The increase in products litigation in the 1980s was largely accounted
for by suits involving asbestos. Except for asbestos cases, products
liability filings in federal courts declined dramatically during the
1980s. 4 Appreciable caseload increases are
really attributable to criminal cases in state and federal courts, plus
domestic relations and juvenile caseloads in state courts. Since 1984
criminal filings have increased 35 percent in state courts and 28
percent in federal courts. In state courts juvenile caseloads rose 59
percent and domestic relations cases rose 65 percent between 1984 and
1994. Although our courts need more resources to handle increased
demands, as a nation we continue to commit less than 1 percent of our
total annual combined federal, state and local government spending to
judicial and legal services. 5
Seventy-eight percent of state court caseloads are comprised of
criminal, traffic, juvenile and other matters. Only 22 percent are civil
(other than traffic). Of that 22 percent, one quarter are domestic
relations, and most of the balance are disputes over money. Only 6.2
percent of civil cases are in the tort category. Congress and the state
legislatures annually enact more comprehensive and intrusive laws. Then
almost every segment of American opinion blames lawyers for the
resulting litigation. Lawyer-novelist Richard Dooling says this is "...
like starting a war and then blaming the casualties on the growing
number of morticians." 6
Dooling points out that in the first 70 years of this century
Congress enacted 25 laws regulating employment. Then between 1970 and
1993 it passed 72 more laws, including indecipherable tomes such as
ERISA, OSHA and ADA. New and hopefully better laws have been passed
governing the environment and health care. So is it any surprise that
litigation has "exploded" in the areas of discrimination, employment,
environmental cleanup and health care? We all hope these laws will
curtail corporate abuses and confer rights upon under-protected
citizens. But it should come as no surprise that new and complex laws
spawn litigation.
Why does the public (and even some lawyers) lap up viciously invented
lies? Why does corporate America spend (fraudulently) their
shareholders' dollars on poisoning the pool of jurors? Prof. Galanter
puts the answer discreetly:
"Increasingly, ordinary people can use this system to hold to account
the managers and authorities of society. This is what fuels the sense of
outrage of so many well-placed critics because it challenges the leeways
and immunities enjoyed by those in charge." 7
May I translate that into my less elegant style of expression? Rich
and powerful people want more money and more power. They resent
governmental regulations brought about by their own abuses and avarice.
They detest lawyers who help ordinary people stand up for their common
law and statutory rights.
Can we change the powerful and greedy?

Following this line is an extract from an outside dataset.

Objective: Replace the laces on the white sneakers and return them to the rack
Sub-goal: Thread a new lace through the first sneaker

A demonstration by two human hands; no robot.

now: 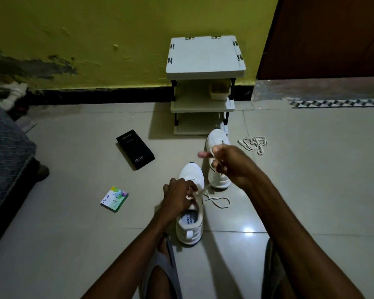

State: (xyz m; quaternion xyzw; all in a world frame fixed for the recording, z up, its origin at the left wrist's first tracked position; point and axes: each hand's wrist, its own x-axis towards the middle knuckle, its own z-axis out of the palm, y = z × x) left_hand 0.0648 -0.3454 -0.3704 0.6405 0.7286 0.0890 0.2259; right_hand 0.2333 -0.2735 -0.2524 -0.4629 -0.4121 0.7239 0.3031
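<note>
Lace (200,192) between left hand (177,195), right hand (229,162)

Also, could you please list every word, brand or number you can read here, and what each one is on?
"vivo": black box, faint.
"120W": same box, near end.
"Odonil": small green packet.
"SPEED", then "LEX...": insole of the near sneaker, partly cut off.
Smaller print on box and packet: too blurred to read.

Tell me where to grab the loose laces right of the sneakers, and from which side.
Pinch the loose laces at the middle, where the strands cross, so the whole bunch should lift together. Come straight down from above: they lie flat on the floor, apart from the far sneaker on their left.
</note>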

Probably not. But we can
recognize and support the efforts of law schools and other institutions
that evince a genuine concern for the truth. We can, as Prof. Galanter
puts it, "... contribute to a cumulative and reliable body of knowledge
about the system." We can recognize that civil justice issues involve
both value judgments and political choices. Unbiased research resulting
in an increased knowledge base can, as suggested by Prof. Galanter,
rescue us from a debate dominated by illusory issues and demonstrably
false "facts."
Endnotes
1 See generally, Marc
Galanter, Reading the Landscape of Disputes: What We Know and Don't
Know (and Think We Know) About Our Allegedly Contentious and Litigious
Society, 31 UCLA L. Rev. 4 (1983); Marc Galanter, The Day After
the Litigation Explosion, 46 Md. L. Rev. 3 (1986); Marc Galanter,
The Life and Times of the Big Six: Or, The Federal Courts Since the
Good Old Days, Wis. L. Rev. 921 (1988); Marc Galanter, Lawyers
in the Mist: The Golden Age of Legal Nostalgia, 100 Dick. L. Rev.
549 (1996); Marc Galanter, Predators and Parasites: Lawyer-bashing
and Civil Justice, 28 Ga. L. Rev. 633 (1994); Marc Galanter,
News from Nowhere: The Debased Debate on Civil Justice, 71
Denv. U.L. Rev. 77 (1993); Marc Galanter, Case Congregations and
Their Careers, 24 Law & Soc'y Rev. 371 (1990); Marc Galanter
& David Luban, Poetic Justice: Punitive Damages and Legal
Pluralism, 42 Am. U.L. Rev. 1393 (1993); Marc Galanter, The
Civil Jury as Regulator of the Litigation Process, U. Chi. Legal F.
201 (1990).
2 Marc Galanter, "Pick a Number,
Any Number," Legal Times, Feb. 17, 1992.
3 Marc Galanter, "Public View of
Lawyers", Trial, April 1992, at 71.
4 Product Liability: Extent of
"Litigation Explosion" in Federal Courts Questioned, GAO/HRD-88-36BR
(1988).
5 Facts About the American Civil
Justice System, American Bar Association, 1996, pp. 2, 3.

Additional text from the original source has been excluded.